**REQUIRED ACTION:**
Among the entries below, count each line holding the word "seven". Write only the number.

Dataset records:
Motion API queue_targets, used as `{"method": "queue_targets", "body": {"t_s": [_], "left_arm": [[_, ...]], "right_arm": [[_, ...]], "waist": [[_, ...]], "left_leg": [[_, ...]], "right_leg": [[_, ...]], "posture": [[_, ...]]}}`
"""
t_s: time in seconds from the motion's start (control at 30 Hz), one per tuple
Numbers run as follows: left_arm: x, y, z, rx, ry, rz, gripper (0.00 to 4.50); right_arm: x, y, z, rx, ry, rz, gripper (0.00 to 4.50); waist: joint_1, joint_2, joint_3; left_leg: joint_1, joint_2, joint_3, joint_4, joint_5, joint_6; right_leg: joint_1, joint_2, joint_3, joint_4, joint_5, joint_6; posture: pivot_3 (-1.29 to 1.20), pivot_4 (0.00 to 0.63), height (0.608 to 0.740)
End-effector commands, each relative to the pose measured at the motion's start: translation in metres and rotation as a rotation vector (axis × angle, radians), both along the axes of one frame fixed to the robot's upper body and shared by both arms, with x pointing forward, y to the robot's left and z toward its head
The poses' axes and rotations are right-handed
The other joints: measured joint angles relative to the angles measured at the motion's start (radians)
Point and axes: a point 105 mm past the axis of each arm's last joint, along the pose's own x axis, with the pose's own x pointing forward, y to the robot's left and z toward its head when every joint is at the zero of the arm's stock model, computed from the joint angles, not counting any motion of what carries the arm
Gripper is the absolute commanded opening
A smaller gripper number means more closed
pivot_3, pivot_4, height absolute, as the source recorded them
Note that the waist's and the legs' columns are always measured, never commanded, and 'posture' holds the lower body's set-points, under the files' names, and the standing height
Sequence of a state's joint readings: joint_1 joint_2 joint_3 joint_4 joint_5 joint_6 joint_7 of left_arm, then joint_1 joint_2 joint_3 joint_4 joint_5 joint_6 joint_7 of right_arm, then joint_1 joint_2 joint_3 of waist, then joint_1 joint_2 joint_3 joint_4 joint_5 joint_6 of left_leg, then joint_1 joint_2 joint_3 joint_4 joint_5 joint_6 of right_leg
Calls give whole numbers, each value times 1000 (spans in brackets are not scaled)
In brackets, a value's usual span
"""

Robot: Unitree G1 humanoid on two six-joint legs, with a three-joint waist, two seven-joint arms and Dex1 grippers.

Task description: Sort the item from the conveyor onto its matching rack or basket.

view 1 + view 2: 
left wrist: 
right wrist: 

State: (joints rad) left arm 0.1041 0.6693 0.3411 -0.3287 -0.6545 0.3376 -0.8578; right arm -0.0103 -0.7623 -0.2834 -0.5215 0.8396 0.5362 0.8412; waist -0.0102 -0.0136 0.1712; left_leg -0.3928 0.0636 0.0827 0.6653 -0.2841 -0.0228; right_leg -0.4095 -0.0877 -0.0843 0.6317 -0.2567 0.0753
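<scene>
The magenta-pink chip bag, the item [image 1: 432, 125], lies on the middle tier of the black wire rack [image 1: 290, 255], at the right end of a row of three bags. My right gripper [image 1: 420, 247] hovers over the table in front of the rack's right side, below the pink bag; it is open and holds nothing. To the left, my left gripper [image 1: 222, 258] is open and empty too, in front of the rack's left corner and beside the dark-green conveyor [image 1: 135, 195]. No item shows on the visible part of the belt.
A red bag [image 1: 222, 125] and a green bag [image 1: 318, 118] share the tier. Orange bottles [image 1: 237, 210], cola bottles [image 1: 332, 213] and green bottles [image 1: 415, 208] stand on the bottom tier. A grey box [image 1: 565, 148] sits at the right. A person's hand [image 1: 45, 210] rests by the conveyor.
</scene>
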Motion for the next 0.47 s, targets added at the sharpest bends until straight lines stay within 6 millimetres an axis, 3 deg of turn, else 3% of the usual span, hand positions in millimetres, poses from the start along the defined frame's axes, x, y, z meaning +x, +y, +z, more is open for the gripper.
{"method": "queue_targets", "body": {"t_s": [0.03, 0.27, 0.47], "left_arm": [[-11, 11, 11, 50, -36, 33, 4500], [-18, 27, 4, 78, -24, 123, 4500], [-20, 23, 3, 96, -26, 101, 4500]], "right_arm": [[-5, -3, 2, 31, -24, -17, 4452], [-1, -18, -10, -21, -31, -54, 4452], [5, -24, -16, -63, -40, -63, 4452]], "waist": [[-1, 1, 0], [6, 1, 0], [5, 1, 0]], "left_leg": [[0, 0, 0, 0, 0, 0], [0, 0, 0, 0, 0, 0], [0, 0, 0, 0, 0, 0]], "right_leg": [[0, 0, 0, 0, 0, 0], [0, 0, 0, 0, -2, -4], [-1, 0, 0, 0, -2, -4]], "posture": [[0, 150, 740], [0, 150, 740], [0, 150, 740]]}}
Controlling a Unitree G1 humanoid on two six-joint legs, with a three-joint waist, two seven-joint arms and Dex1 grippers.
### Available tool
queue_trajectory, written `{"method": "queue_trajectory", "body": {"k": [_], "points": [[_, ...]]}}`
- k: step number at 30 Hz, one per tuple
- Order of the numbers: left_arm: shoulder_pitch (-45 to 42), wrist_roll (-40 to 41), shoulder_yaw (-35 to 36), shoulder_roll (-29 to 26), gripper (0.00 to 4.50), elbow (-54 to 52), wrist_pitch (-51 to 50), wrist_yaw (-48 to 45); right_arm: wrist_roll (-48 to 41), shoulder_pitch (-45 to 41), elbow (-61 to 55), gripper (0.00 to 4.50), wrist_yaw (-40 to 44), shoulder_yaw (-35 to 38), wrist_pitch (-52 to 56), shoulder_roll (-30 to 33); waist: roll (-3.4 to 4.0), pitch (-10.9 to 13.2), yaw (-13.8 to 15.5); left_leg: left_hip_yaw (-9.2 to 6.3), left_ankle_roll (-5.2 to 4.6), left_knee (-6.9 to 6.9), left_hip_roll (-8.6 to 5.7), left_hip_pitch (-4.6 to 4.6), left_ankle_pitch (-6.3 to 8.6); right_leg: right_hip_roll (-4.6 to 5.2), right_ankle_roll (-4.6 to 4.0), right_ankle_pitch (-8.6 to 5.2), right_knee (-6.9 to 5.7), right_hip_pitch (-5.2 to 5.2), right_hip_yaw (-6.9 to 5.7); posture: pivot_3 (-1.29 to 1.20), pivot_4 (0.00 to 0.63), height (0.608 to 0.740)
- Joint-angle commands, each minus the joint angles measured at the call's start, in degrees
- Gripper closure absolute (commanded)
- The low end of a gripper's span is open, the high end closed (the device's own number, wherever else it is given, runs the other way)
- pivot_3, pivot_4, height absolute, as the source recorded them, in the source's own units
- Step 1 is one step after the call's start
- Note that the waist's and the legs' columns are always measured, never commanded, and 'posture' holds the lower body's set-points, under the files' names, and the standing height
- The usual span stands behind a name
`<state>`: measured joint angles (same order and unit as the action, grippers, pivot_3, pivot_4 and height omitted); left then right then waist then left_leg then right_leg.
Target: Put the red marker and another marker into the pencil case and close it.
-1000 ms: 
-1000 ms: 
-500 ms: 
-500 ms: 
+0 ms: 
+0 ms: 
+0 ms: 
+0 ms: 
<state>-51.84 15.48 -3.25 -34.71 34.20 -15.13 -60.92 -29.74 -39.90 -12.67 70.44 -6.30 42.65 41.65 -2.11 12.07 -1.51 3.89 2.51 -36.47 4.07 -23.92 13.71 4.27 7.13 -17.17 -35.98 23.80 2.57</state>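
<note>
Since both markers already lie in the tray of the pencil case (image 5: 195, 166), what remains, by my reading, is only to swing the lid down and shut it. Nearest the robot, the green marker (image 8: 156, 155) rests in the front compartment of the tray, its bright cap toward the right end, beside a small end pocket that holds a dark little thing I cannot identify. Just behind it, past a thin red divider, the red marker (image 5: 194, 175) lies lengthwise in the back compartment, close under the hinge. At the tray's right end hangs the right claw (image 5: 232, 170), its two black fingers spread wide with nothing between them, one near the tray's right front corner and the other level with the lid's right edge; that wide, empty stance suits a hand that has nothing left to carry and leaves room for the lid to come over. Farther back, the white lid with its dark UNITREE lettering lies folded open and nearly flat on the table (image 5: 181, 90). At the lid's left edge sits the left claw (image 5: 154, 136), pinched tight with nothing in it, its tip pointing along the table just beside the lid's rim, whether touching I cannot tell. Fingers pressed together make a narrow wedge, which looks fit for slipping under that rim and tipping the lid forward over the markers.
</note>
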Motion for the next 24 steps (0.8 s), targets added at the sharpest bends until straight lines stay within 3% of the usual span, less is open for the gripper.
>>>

**THE COMPLETED TASK:**
2